Par une décision en date du 28 octobre 2022, le Conseil d’Etat est venu rappeler les conditions d’indemnisation au titre de la solidarité nationale des ayants droit d’une personne décédée.
En l’espèce, au cours de son hospitalisation au sein du Centre hospitalier universitaire (CHU) de Poitiers, une patiente a subi plusieurs opérations et gestes médicaux entrainant des troubles mécaniques, neurologiques et psychologiques conséquents (déficit fonctionnel permanent évalué à 50%).
La patiente et sa famille (son mari et ses deux enfants) ont alors demandé au tribunal administratif de Poitiers de condamner le CHU de Poitiers (pour perte de chance et manquement à son obligation d’information) et l’Office national d’indemnisation des accidents médicaux, des affections iatrogènes et des infections nosocomiales (ONIAM) à les indemniser des préjudices subis à l’occasion de la prise en charge par cet établissement dans le cadre de la responsabilité sans faute mentionnée à l’article L. 1142-1 du code de la santé publique devant l’ONIAM.
Le tribunal administratif de Poitiers a estimé que les séquelles de la patiente devaient être regardées comme résultant d’un accident médical non fautif ouvrant par conséquent droit à prise en charge au titre de la solidarité nationale et a condamné l’hôpital pour perte de chance.
En appel, interjeté par l’ONIAM, la Cour d’appel de Bordeaux a notamment condamné l’ONIAM à indemniser les ayants droit de la patiente décédée au cours de l’instance, « au titre de leurs préjudices propres ».

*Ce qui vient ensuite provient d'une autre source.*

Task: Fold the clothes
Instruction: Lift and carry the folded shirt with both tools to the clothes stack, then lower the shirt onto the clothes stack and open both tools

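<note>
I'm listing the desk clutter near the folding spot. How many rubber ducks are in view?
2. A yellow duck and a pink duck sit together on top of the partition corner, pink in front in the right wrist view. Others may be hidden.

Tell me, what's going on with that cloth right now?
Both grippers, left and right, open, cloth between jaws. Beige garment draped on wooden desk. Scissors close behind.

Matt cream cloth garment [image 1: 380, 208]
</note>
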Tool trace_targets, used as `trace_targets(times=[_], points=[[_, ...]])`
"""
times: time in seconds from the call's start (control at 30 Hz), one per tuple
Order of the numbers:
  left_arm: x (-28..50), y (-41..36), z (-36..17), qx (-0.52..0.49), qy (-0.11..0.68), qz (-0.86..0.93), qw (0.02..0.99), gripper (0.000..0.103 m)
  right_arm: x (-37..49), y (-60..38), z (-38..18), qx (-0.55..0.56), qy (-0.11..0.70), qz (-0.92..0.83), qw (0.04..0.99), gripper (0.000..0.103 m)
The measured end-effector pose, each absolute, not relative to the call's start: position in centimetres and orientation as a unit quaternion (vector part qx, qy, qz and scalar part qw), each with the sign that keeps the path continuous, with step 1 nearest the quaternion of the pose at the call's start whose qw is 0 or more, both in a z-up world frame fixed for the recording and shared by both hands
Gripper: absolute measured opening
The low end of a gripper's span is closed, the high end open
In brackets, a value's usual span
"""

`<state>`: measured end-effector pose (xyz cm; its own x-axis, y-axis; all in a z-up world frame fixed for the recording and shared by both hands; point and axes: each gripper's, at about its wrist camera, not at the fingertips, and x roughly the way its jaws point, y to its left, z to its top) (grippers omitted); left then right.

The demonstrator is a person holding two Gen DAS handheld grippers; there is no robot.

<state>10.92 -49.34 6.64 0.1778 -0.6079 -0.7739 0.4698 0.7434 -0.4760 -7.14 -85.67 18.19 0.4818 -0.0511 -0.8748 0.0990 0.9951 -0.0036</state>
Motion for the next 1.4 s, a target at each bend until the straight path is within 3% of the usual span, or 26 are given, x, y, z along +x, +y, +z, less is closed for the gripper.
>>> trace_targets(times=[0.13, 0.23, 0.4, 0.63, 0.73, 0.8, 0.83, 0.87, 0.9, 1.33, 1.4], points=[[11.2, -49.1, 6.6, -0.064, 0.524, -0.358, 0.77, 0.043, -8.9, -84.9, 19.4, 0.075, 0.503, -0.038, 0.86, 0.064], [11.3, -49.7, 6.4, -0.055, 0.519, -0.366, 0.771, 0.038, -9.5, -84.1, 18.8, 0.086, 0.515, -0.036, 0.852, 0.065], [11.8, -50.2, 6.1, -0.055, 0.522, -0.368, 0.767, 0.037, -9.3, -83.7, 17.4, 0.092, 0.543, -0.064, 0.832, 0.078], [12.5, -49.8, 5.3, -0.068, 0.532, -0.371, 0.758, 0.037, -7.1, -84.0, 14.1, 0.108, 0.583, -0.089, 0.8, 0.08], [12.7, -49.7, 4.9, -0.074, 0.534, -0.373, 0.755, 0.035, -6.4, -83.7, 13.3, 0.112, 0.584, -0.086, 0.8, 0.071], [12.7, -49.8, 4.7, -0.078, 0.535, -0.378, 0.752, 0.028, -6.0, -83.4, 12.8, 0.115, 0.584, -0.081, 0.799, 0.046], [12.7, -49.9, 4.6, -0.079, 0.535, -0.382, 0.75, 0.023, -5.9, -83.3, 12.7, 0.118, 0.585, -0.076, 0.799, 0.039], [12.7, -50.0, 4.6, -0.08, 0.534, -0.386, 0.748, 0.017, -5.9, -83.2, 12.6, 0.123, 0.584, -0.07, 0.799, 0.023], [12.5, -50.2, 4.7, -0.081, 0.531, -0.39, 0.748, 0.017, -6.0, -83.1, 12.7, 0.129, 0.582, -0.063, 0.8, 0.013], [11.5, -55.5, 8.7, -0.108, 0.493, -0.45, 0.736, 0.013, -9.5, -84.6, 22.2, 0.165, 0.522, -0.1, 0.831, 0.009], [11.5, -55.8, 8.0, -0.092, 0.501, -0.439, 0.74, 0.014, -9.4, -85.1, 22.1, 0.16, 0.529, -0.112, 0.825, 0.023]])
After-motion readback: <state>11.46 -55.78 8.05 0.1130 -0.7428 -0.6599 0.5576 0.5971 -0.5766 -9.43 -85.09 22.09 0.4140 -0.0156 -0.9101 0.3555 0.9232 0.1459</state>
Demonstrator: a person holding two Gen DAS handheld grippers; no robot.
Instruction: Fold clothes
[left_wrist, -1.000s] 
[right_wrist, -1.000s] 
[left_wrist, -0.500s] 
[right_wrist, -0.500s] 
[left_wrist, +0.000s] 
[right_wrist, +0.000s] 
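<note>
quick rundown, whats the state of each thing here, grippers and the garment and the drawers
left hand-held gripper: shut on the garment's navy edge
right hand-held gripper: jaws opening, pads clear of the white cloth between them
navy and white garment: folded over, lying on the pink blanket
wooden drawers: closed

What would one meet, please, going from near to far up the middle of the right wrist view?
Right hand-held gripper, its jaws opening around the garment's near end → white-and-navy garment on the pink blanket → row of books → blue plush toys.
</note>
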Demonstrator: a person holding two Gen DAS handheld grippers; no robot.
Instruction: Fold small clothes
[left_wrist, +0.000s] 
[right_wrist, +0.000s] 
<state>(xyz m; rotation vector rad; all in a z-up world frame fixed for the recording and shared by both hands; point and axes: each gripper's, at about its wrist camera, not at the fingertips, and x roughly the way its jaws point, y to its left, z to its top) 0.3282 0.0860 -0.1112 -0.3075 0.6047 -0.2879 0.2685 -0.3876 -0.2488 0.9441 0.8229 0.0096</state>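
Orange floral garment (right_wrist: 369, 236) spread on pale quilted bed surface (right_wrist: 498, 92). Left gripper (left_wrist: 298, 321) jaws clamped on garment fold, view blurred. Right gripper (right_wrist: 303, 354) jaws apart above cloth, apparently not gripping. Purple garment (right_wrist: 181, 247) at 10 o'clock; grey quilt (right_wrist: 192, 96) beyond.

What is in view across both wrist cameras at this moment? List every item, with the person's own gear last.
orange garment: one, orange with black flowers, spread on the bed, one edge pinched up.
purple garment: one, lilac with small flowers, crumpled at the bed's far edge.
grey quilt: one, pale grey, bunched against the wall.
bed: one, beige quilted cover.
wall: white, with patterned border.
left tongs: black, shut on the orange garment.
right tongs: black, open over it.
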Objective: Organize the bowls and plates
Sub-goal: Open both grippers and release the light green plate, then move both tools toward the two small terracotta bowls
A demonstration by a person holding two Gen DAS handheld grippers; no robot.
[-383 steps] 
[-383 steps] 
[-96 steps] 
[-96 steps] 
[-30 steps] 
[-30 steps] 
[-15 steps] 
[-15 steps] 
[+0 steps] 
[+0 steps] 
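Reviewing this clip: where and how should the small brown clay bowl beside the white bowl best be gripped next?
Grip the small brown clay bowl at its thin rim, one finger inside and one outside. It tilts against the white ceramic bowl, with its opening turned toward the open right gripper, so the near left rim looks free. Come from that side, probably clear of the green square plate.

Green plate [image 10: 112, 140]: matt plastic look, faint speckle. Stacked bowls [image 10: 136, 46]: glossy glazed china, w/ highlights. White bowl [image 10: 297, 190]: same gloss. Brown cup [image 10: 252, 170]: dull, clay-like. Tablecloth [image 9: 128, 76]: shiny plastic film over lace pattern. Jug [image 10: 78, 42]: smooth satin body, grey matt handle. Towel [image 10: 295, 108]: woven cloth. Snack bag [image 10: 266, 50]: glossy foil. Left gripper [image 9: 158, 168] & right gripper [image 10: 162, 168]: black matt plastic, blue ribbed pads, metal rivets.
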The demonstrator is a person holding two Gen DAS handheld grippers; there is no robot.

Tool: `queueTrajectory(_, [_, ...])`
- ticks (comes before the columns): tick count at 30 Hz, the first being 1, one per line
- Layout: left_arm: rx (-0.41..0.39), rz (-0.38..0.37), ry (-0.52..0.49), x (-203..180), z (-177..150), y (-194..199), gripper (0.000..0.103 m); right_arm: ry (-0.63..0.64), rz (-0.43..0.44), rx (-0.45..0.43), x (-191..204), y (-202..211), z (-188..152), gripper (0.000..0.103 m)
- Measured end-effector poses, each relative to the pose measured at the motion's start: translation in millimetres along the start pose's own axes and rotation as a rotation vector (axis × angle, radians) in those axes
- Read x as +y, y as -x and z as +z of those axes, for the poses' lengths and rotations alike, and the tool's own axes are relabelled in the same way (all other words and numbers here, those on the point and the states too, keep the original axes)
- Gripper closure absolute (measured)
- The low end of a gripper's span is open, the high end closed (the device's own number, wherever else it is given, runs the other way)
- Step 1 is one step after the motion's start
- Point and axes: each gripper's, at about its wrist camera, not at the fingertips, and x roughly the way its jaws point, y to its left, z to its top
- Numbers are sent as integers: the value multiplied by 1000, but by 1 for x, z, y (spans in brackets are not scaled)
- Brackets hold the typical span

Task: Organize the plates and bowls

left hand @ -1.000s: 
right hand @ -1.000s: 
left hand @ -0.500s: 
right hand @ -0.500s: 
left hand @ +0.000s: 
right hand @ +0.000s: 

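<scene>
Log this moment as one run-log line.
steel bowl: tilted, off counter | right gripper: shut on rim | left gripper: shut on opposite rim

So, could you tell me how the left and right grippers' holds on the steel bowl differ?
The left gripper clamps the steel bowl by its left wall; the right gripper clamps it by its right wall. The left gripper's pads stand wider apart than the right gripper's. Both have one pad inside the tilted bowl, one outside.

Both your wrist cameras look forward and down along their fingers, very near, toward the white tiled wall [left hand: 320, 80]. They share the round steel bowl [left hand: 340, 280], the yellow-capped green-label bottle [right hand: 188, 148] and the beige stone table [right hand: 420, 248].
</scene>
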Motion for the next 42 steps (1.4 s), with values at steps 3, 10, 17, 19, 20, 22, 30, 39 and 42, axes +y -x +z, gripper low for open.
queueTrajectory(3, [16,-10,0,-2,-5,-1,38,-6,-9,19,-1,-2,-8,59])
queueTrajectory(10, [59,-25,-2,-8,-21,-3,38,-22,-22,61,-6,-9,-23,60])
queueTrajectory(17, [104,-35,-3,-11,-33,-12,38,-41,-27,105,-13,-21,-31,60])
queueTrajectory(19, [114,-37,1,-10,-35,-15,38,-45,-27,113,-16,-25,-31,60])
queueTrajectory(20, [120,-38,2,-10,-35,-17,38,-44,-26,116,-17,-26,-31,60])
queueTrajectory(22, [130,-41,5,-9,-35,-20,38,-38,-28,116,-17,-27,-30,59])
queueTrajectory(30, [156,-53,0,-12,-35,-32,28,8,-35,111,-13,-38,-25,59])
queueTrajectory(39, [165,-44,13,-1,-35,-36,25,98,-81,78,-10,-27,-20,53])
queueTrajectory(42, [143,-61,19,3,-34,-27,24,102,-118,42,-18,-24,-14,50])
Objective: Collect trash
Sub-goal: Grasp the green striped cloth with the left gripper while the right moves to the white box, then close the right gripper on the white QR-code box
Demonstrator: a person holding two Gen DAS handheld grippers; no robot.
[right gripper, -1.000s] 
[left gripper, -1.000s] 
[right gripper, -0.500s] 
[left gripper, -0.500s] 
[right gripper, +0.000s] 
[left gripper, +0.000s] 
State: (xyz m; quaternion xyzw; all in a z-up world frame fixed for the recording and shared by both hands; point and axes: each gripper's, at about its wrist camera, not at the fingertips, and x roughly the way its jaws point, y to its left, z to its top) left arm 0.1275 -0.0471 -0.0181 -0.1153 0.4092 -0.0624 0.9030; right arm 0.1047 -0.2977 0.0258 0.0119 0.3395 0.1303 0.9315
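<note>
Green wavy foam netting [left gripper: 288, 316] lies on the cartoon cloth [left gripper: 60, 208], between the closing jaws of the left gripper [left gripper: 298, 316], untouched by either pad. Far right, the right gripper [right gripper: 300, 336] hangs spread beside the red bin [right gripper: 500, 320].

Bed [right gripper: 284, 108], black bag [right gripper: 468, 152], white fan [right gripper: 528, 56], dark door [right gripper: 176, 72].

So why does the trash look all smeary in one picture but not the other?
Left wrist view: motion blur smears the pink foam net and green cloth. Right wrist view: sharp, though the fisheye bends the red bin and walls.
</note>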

En cassation, le Conseil d’Etat rappelle sur ce point, les conditions d’indemnisation des ayants droit prévues par la loi du 9 août 2004, à savoir : ces « dispositions ouvrent droit à réparation aux proches de la victime, qu’ils aient ou non la qualité d’héritiers, qui entretenaient avec elle des liens étroits, dès lors qu’ils subissent du fait de son décès un préjudice direct et certain. Par ailleurs, lorsque la victime a subi avant son décès, en raison de l’accident médical, de l’affection iatrogène ou de l’infection nosocomiale, des préjudices pour lesquels elle n’a pas bénéficié d’une indemnisation, les droits qu’elle tirait des dispositions précitées sont transmis à ses héritiers en application du droit successoral résultant du code civil ».
Ainsi, le Conseil d’Etat estime que « pour juger que les dispositions de l’article L. 1142-1 du code de la santé publique ouvraient aux ayants droit de la patiente, un droit à réparation de leurs préjudices propres au titre de la solidarité nationale, la cour s’est fondée sur la seule circonstances que la patiente défunte, victime d’un accident médical ouvrant droit pour elle-même à réparation au titre de la solidarité nationale, était à la date de son arrêt, décédée. En statuant ainsi, sans rechercher si la patiente défunte était décédée en raison de l’accident médical dont elle a été victime, la Cour administrative d’appel a commis une erreur de droit ».
De plus, le Conseil d’Etat considère que la Cour a commis une seconde erreur de droit « en mettant à la charge de l’ONIAM la réparation, au titre de la solidarité nationale, non seulement du préjudice d’affection mais également du préjudice sexuel subi par le conjoint, avant le décès de son épouse, du fait de l’accident médical dont celle-ci a été victime, alors qu’il résulte des dispositions de l’article L. 1142-1 du code de la santé publique que n’ouvraient droit à réparation, à ce titre, que des seuls préjudices résultant du décès de la patiente, à l’exclusion des préjudices nés antérieurement ».